→ Problem description
For the data below, transcribe the part that opens with the line containing "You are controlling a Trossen" and closes with the line containing "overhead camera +", exactly and with no pictures.

(Data excerpts)
|---|
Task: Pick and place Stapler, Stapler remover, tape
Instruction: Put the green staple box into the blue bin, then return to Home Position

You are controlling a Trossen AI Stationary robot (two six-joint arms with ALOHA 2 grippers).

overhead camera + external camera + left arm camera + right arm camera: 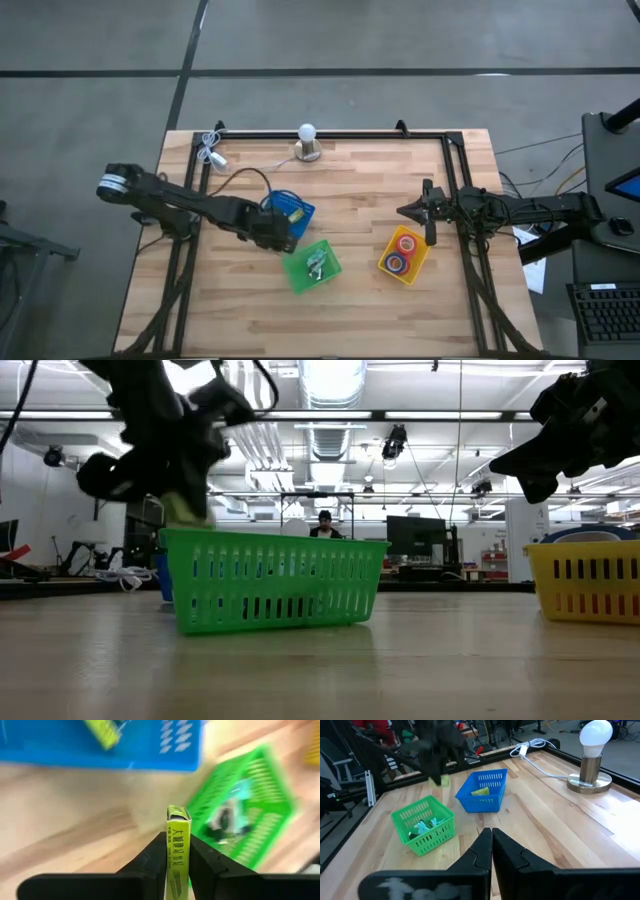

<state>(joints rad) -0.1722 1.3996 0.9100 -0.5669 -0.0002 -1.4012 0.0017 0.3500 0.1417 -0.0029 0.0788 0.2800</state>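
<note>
My left gripper (178, 845) is shut on a narrow yellow-green printed box (178, 822). It hovers between the blue basket (291, 211) and the green basket (312, 266). A second yellow-green box (102, 732) lies in the blue basket. The green basket holds small pale-teal items (227, 815). Red and blue tape rolls (403, 252) lie in the yellow basket (419, 268). My right gripper (491, 836) is shut on nothing and waits above the table beyond the yellow basket, at the table's right. My left gripper pinches the yellow-green box by its two broad faces, at its rear part (178, 852), between the two fingers. The box sticks out forward past the fingertips, narrow edge up. In the low view the box (186, 510) is lifted clear of the table, hanging below the gripper.
A lamp with a white bulb (307, 135) stands at the far edge, with its white cord and plug (212, 152) at the far left corner. Black rails (330, 135) frame the table. Bare wood lies at the centre and along the near edge. A person (324, 525) sits in the room beyond.
</note>
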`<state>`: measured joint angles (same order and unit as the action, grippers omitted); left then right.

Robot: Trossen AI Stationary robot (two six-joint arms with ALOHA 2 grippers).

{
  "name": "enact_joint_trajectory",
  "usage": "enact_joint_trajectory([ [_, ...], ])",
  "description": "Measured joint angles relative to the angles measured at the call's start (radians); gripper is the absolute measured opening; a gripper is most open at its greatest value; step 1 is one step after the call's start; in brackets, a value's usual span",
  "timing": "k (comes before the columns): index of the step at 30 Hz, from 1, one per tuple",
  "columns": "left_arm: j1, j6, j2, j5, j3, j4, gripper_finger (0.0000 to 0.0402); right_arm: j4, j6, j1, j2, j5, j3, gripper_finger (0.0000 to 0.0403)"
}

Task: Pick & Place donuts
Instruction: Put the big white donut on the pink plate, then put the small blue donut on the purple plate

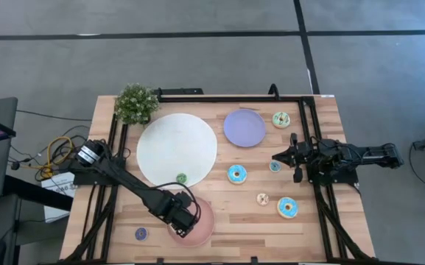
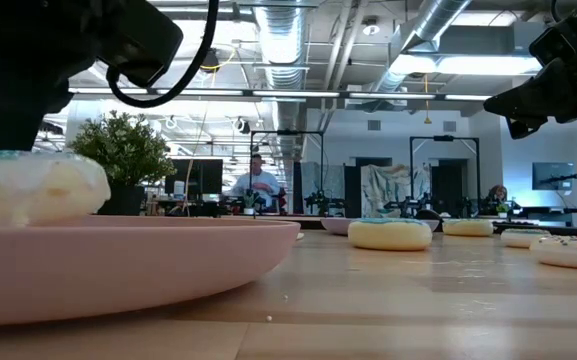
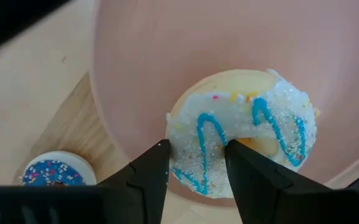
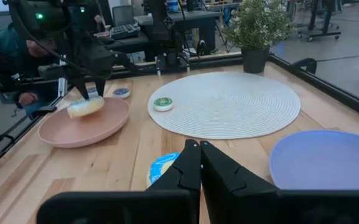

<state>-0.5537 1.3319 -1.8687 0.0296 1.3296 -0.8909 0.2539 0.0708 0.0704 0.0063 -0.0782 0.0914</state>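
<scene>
A wooden desk (image 1: 219, 213) seen from above, with two dark robot arms reaching in from either side.

The left gripper (image 1: 185, 222) is over the pink plate (image 1: 206, 224) at the near left of the desk. Its two fingers (image 3: 147, 180) are closed on a white donut with blue icing stripes and sprinkles (image 3: 244, 140): one finger goes through the hole, the other is outside the ring. The donut is on the plate, near the plate's edge. From desk level the same donut (image 2: 33, 185) rests on the plate's surface with the gripper directly above it.

The right gripper (image 1: 277, 156) hovers above the right side of the desk, its fingers (image 4: 185, 171) pressed together and holding nothing. It is near a small blue donut (image 1: 275, 166).

Other donuts lie around the desk. A small green one (image 1: 181, 178) sits on the near edge of the large white round mat (image 1: 175, 143). A light blue one (image 1: 236, 174) lies near the middle of the desk. A small beige one (image 1: 263, 199) and a sprinkled one (image 1: 287, 207) lie near right. A pale green one (image 1: 281, 119) lies far right, beside the lilac plate (image 1: 244, 127). A small dark blue donut (image 1: 141, 233) lies near left, just beside the pink plate.

A potted plant (image 1: 135, 103) stands at the far left corner.
</scene>
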Motion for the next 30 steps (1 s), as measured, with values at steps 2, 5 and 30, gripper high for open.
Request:
enact_joint_trajectory([
  [2,0.0,0.0,0.0,0.0,0.0,0.0,0.0146,0.0,0.0,0.0,0.0,0.0,0.0,0.0],
  [5,0.0,0.0,0.0,0.001,0.0,0.0,0.0146,0.0,0.0,0.0,0.0,0.0,0.0,0.0],
  [30,0.008,-0.008,0.0,0.021,0.0,0.0,0.0193,0.0,0.0,0.0,0.0,0.0,0.0,0.0],
])
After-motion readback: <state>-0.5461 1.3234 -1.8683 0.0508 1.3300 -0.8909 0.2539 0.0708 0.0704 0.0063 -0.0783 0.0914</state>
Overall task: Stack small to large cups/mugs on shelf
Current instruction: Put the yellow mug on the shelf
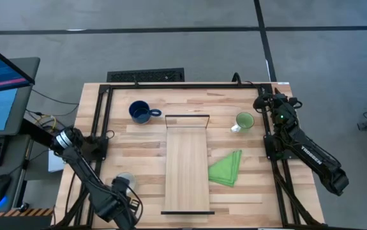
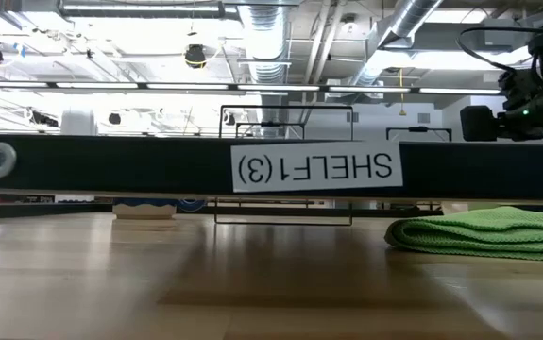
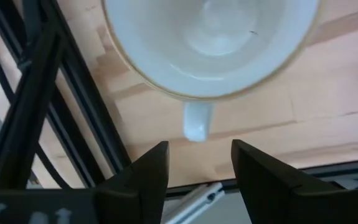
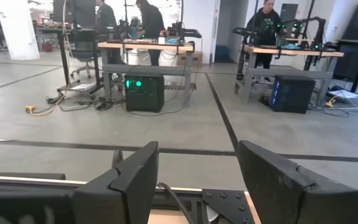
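On the left, near the front left corner of the table, our left gripper (image 3: 198, 165) hangs directly above the white mug (image 1: 125, 181). Its fingers are spread, and the mug's handle (image 3: 197, 121) points toward the gap between them, but nothing is pinched yet. We think the risk here is a bad descent: if we come down a little off, one finger can hit the rim and tip the mug, or push it against the black table frame (image 3: 35, 106) just beside it.

In the middle lies the shelf (image 1: 186, 167), with nothing on it. The dark blue mug (image 1: 140, 112) stands behind it to the left, the light green mug (image 1: 244, 121) behind it to the right, and the folded green cloth (image 1: 226, 168) is just beside its right edge.

On the right, our right gripper (image 4: 197, 174) waits at the back right corner, fingers spread and holding nothing.
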Controlling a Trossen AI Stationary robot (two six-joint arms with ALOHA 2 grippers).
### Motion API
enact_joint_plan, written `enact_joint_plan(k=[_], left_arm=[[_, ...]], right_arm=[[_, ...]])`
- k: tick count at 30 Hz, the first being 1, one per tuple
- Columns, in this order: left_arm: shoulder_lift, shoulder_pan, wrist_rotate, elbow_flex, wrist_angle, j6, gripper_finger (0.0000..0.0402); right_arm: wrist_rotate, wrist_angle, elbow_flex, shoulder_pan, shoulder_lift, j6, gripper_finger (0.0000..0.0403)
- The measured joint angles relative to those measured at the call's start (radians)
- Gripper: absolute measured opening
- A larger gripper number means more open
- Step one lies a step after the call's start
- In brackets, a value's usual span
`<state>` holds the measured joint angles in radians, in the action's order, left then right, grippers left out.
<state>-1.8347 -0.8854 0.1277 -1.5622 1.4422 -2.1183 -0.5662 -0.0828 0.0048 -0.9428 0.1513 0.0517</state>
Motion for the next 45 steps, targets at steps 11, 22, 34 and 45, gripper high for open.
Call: enact_joint_plan(k=[11, 22, 34, 45], left_arm=[[0.0, -0.006, -0.031, 0.06, 0.0, -0.033, 0.0166], [0.0, -0.006, -0.065, 0.076, -0.023, -0.04, 0.0166], [0.0, -0.013, -0.108, 0.076, -0.027, -0.048, 0.0166], [0.0, -0.057, -0.11, 0.076, -0.046, -0.153, 0.0166]], right_arm=[[0.0, 0.0, 0.0, 0.0, 0.0, 0.0, 0.0245], [-0.001, 0.0, 0.0, 0.0, 0.0, 0.0, 0.0245], [-0.002, 0.0, 0.0, 0.0, 0.0, 0.0, 0.0245], [-0.002, 0.0, 0.0, 0.0, 0.0, 0.0, 0.0245]])
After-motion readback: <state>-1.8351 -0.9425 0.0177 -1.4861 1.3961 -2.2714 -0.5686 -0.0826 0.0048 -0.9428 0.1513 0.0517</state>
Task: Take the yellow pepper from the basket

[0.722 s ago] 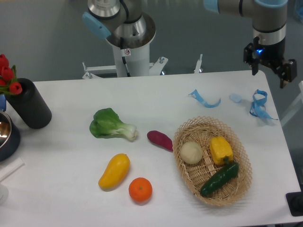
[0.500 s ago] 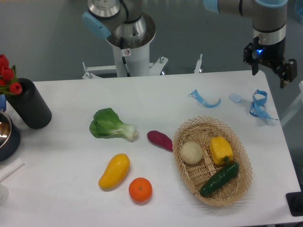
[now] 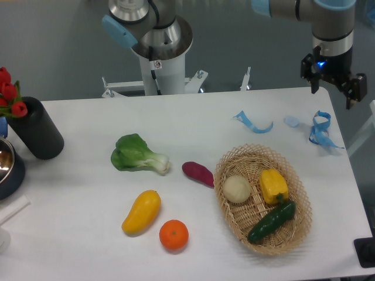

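Note:
The yellow pepper [image 3: 273, 185] lies inside the wicker basket [image 3: 231, 159] on the right of the table, next to a pale round onion [image 3: 237, 189] and above a dark green cucumber [image 3: 271, 222]. My gripper [image 3: 333, 97] hangs high over the table's far right corner, well behind and to the right of the basket. Its two fingers stand apart, open, with nothing between them.
Blue ribbon scraps [image 3: 319, 129] lie behind the basket. Left of the basket are a purple sweet potato [image 3: 198, 174], bok choy [image 3: 139, 154], a yellow mango-shaped fruit [image 3: 141, 212] and an orange [image 3: 174, 235]. A black vase with red tulips [image 3: 35, 134] stands at the far left.

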Action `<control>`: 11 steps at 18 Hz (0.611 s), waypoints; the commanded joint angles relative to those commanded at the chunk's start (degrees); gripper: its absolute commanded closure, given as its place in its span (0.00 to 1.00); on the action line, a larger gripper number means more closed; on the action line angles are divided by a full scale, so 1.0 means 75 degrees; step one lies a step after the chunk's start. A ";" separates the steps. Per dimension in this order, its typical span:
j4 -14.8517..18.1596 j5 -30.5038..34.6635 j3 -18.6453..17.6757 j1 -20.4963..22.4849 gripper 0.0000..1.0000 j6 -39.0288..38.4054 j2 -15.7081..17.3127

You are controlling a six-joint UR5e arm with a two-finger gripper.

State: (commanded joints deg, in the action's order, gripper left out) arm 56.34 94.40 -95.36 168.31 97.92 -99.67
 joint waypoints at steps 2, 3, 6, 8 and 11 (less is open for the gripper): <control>-0.0011 -0.0082 -0.0105 0.0047 0.00 -0.0456 0.0023; -0.0023 -0.0105 -0.0117 0.0047 0.00 -0.0690 0.0024; -0.0175 -0.0164 -0.0117 0.0024 0.00 -0.1370 0.0012; -0.0187 -0.0187 -0.0117 -0.0034 0.00 -0.2084 0.0012; -0.0187 -0.0328 -0.0129 -0.0104 0.00 -0.2777 -0.0070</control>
State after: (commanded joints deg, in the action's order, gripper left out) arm 54.93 91.94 -96.33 167.52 77.09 -100.19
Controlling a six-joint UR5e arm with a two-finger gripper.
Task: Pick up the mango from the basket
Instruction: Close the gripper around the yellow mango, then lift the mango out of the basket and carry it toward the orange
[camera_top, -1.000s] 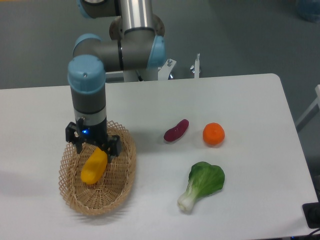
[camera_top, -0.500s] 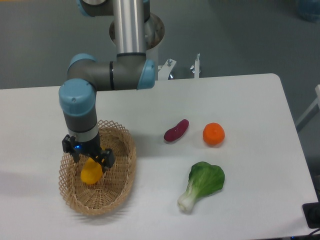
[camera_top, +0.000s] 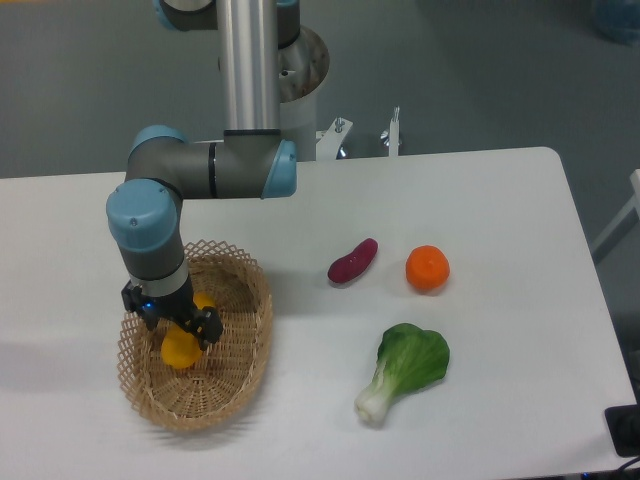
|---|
→ Output below
You are controlling a Trossen AI Stationary robot (two six-joint arms with ALOHA 2 grippers).

overhead camera + external camera + left arm camera + right arm camera: 

The exercise asks for nothing more than this.